-- Material provided follows --
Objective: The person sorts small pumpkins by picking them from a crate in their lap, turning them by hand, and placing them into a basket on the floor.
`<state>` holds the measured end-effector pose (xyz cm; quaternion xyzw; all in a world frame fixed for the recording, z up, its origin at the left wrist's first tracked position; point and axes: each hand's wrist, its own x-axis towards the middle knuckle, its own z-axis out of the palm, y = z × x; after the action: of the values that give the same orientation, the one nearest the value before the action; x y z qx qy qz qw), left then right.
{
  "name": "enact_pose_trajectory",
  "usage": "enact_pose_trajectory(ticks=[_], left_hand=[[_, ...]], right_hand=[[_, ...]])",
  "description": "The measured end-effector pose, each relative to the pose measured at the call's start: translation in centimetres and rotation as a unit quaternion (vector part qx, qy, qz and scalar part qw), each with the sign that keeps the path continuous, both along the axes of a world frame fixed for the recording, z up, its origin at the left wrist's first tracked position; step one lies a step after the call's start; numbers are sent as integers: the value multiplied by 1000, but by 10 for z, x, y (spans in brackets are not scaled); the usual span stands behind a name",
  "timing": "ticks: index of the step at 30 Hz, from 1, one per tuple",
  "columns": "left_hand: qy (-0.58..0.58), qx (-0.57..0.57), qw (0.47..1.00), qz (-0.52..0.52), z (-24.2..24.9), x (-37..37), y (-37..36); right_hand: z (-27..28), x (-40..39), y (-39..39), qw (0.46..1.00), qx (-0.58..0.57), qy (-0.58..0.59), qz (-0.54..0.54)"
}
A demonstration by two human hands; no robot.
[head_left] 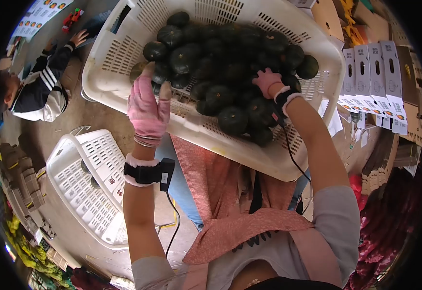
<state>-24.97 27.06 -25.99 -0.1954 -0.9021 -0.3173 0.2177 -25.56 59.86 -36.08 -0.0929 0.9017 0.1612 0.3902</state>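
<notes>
A large white slatted crate stands in front of me, holding many round dark green squashes. My left hand, in a pink glove with tan fingertips, is over the crate's left rim, thumb apart from the fingers. Its fingertips are close to a dark squash at the left of the pile; nothing shows in its palm. On the right side of the pile, my right hand, also pink-gloved, lies over the squashes with its fingers spread. What its fingertips touch is hard to make out.
A second white crate stands on the floor at lower left, with a few dark round things inside. Another person is at the far left. Printed cartons stand at right, near red mesh bags. Cables hang from both my wristbands.
</notes>
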Motion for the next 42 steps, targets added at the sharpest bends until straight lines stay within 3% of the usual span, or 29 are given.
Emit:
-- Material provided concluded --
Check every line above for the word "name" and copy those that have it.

  "name": "enact_pose_trajectory",
  "description": "The measured end-effector pose, each relative to the pose measured at the call's start: translation in centimetres and rotation as a unit quaternion (vector part qx, qy, qz and scalar part qw), each with the sign that keeps the path continuous, both along the axes of a world frame fixed for the recording, z up, its origin at the left wrist's first tracked position; step one lies a step after the call's start; numbers are sent as integers: the value multiplied by 1000, but by 10 for z, x, y (spans in brackets are not scaled); the usual span stands behind a name",

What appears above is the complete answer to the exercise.